A primeira informação que o proprietário precisa conhecer é que as alergias não têm cura, apenas controle. A cura inexiste porque a alergia é uma enfermidade que possui base genética, ou seja, existem genes que são transmitidos entre as gerações que determinam ao sistema imunológico de um indivíduo a característica de reagir de forma exacerbada e descontrolada diante de determinadas substâncias.
Na fase inicial, a coceira costuma ser de intensidade leve e intermitente, porém, com a evolução do quadro, pode atingir níveis intensos, capazes de provocar lesões no próprio animal.
Dentre as possíveis substâncias envolvidas, podemos citar a saliva de pulgas e carrapatos, componentes da dieta (proteínas, carboidratos ou lipídeos), pólen, grama, pó doméstico, bolores, perfumes etc. Independente da causa da alergia, a coceira desencadeada por qualquer destas substâncias pode acometer diversas áreas do corpo, principalmente as orelhas, extremidades das patas, a face e a região lombar. Entretanto, alguns animais podem apresentar coceira generalizada.
O desafio do clínico veterinário ao estabelecer um diagnóstico de alergia é determinar qual é o fator desencadeante. Para isto, é necessário excluir cada possível agente de forma individualizada e observar a interrupção da coceira. Este processo pode levar meses e depende da paciência e colaboração do proprietário. Quando a causa é determinada, como picada de pulgas ou alergia à carne bovina, por exemplo, basta evitar o agente agressor que os sintomas são facilmente controlados.

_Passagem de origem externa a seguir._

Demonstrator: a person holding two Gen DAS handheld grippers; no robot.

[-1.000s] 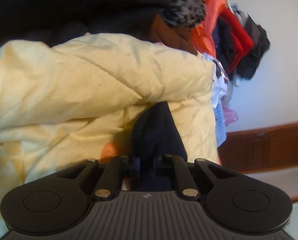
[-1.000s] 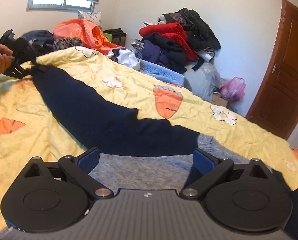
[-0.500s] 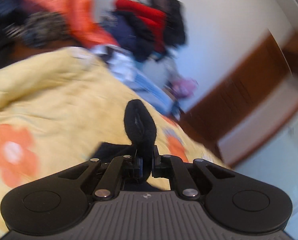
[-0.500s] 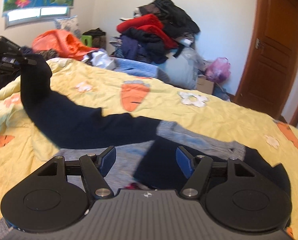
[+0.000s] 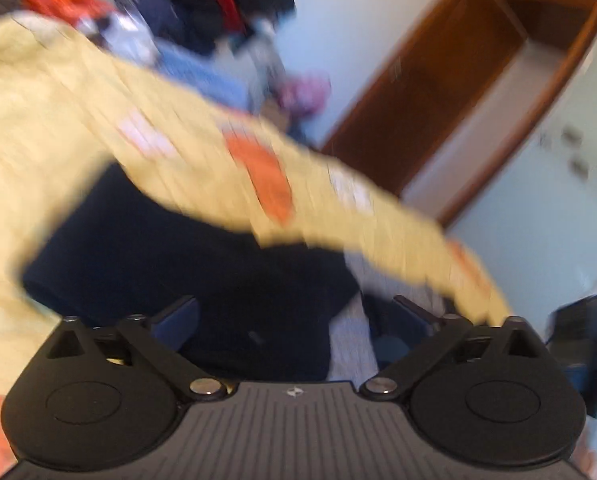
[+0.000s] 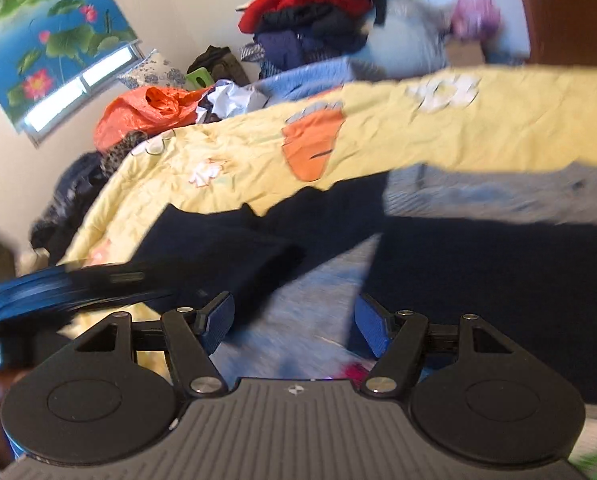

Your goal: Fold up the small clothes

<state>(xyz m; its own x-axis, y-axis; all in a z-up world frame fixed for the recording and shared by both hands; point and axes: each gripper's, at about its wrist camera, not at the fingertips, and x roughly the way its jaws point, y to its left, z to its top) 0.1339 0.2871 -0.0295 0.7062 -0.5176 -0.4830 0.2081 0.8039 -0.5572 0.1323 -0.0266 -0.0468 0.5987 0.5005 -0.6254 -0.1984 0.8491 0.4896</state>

Entretanto, nem sempre é possível determinar a causa da alergia, como acontece nos pacientes denominados atópicos. Nestes casos, a coceira pode ser controlada com medicamentos anti-pruriginosos, mudanças no manejo geral ou vacinas. Estas vacinas são desenvolvidas a partir da análise do soro do cão que resulta em uma lista de possíveis substâncias desencadeadoras da alergia. A partir desta análise, são desenvolvidas vacinas com concentrações crescentes destes agentes, as quais são aplicadas periodicamente com a finalidade de dessensibilizar o paciente. A desvantagem da dessensibilização é que apenas 60% dos cães respondem positivamente.
Mas lembre-se, nem toda coceira é sinônimo de alergia. Se o seu cão está se coçando, procure auxilio de um médico veterinário.